Shooting Bigfoot does not set out to exploit these men and their beliefs in any way with Matthews taking an admirable agnostic approach towards the existence of bigfoot. The bigfoot hunters however, do not take such an approach - they seem to be split into two defined categories, those that hold a genuine believe in the creature and those that seek to exploit the concept of bigfoot for some quick cash. Those in the former are Dallas and Wayne, two working class elderly men who dub themselves 'bigfoot researchers'. Both men seem convinced at the existence of the creature - with Wayne continually howling into the woods and Dallas believing every shadow is the mysterious sasquatch.
However, it is the more morally ambiguous bigfoot hunters who make the most fascinating subjects in Matthews' film. Rick Dyer, a man who attempted to hoax the Bigfoot equivalent of the 1990's alien autopsy - is one of these. Dyer notes he 'has no friends' which is unsurprising from his intimidating behaviour and facetious opinions. Shooting Bigfoot even turns into a terrifying Southern Comfort/Hills Have Eyes style horror when showcasing Matthews' hunting trip with Dyer who conveys a slightly darker side to his personality - resulting in a nerve-shreddingly tense and unsettling conclusion.
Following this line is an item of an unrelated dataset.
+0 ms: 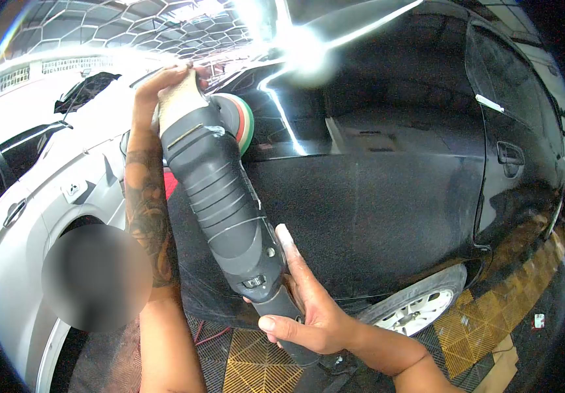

An encounter with a shifty knife-wielding homeless man and his mysteriously injured dog on the same trip alludes to more terrifying behaviour than anything that a sasquatch could perpetrate.
Many will be most impressed by Matthews' shadowing of Tom Biscardi - a man who could only be described as a dream candidate for anyone wanting to make an amusing documentary. Biscardi is a man with a staggering sense of self-importance (after all he made Bigfoot Lives 2) who leads a ragtag band of hunters including Youngblood - an overzealous tracker and Chico - a bewildered former veteran and fall guy to Biscardi's own stupidity. Highlights include Biscardi conducting an interview with a bigfoot victim who does not want to be named - yet Biscardi uses his name in every sentence - it's Rocky by the way. However, it's the slick hunter's frequent demands and insults that had me in hysterics - such as "Get me a snapple!"and "You ask him for the time and he makes you a damn watch!"
Shooting Bigfoot is a terrifically charming and inherently amusing watch thanks to the host of eccentrics that fill Matthews' stellar feature. The film's sinister undercurrent and genuinely terrifying conclusion also provides a dark edge to the tale, resulting in the feature feeling like a rather substantial watch. Now god damn it, someone get me a snapple!